**WHAT YOU WILL DO**. Some of the lines below need repeating. Reproduce exactly those between the lines holding "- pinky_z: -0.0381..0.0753" and "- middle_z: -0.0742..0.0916", inclusive.

**STORED DATA**.
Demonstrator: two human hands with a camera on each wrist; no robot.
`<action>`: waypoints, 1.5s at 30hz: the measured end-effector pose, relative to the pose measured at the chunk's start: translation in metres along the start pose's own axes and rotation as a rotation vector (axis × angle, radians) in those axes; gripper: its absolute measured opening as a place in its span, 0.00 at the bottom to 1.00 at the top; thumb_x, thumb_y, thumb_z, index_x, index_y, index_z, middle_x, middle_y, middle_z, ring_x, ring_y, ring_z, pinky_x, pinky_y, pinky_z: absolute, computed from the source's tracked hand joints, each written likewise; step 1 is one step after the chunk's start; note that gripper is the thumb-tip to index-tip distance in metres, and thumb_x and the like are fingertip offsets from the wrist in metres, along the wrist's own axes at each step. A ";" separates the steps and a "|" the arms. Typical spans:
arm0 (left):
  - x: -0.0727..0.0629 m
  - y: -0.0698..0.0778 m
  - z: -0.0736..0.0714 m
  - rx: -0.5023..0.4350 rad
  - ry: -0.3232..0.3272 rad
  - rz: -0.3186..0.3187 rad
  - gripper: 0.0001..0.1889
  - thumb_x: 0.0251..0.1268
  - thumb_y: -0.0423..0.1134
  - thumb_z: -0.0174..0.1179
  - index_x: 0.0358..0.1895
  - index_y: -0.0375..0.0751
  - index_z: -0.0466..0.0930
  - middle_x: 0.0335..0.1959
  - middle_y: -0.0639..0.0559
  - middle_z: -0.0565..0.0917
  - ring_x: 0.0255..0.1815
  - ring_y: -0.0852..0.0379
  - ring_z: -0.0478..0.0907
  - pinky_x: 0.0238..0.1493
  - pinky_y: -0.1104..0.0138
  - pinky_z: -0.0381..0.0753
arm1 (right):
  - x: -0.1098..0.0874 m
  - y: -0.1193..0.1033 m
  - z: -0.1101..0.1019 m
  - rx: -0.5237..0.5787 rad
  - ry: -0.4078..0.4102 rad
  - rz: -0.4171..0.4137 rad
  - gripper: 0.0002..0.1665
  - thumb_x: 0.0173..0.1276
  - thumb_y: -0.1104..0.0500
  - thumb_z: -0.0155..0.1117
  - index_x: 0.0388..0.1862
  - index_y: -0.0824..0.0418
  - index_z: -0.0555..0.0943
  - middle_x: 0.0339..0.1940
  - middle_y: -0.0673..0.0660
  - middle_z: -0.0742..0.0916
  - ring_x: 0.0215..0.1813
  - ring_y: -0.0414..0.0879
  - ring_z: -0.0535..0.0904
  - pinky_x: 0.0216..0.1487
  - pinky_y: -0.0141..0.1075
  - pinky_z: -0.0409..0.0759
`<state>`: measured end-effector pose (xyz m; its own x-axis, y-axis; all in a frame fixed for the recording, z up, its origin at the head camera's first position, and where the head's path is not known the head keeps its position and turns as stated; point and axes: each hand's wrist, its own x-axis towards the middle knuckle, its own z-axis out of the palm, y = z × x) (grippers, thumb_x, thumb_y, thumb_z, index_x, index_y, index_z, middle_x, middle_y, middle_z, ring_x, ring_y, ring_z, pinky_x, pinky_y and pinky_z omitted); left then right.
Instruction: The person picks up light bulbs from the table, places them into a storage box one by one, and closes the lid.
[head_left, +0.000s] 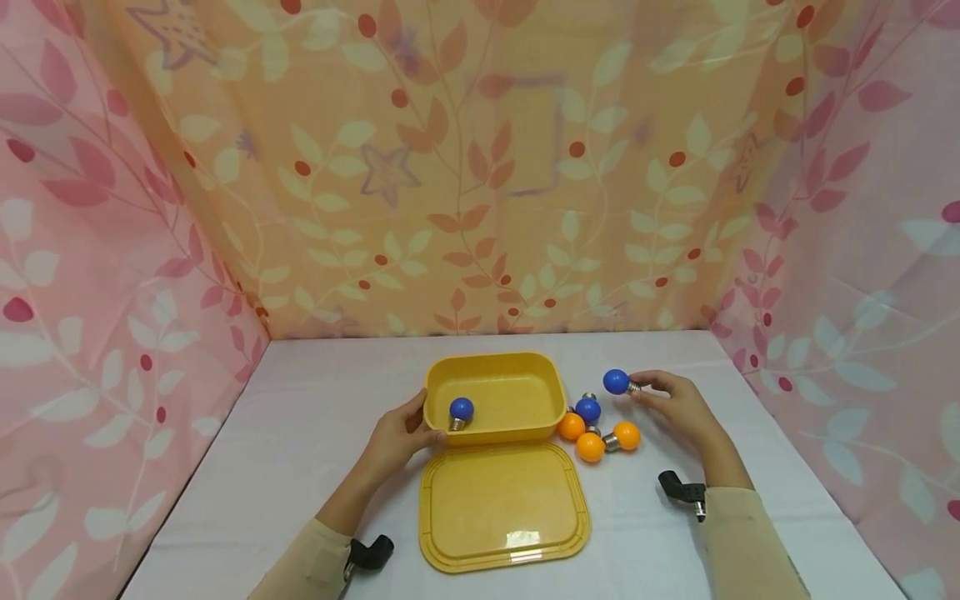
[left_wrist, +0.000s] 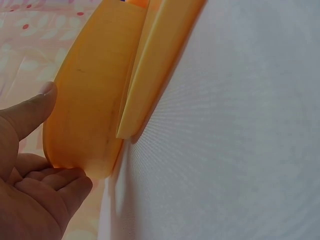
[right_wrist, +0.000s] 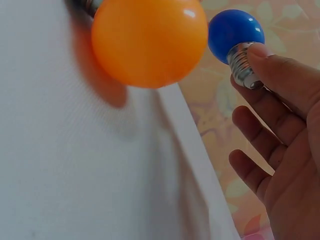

**SOLUTION FOR THIS TASK**.
  - pinky_z: -0.0381..0.0753
arm1 (right):
  - x: -0.1098..0.0874 m
  - y: -0.1193..0.1033 m
  - z: -0.1101..0.1019 m
  - rx: -0.5237..0.5787 rad
  - ry: -0.4078..0.4102 rad
  - rz: -0.4171..0.4137 rad
  - gripper: 0.0002..0.1665
  - thumb_x: 0.0173..0.1276
  - thumb_y: -0.1104..0.0500
  - thumb_z: -0.0155..0.1117
  - index_x: 0.0388..0.1862
  - index_y: -0.0824..0.0418
  - index_z: -0.0555..0.0943
  - middle_x: 0.0339..0.1940
  - middle_y: -0.0673..0.0660
  - middle_z: -0.0742..0.0916

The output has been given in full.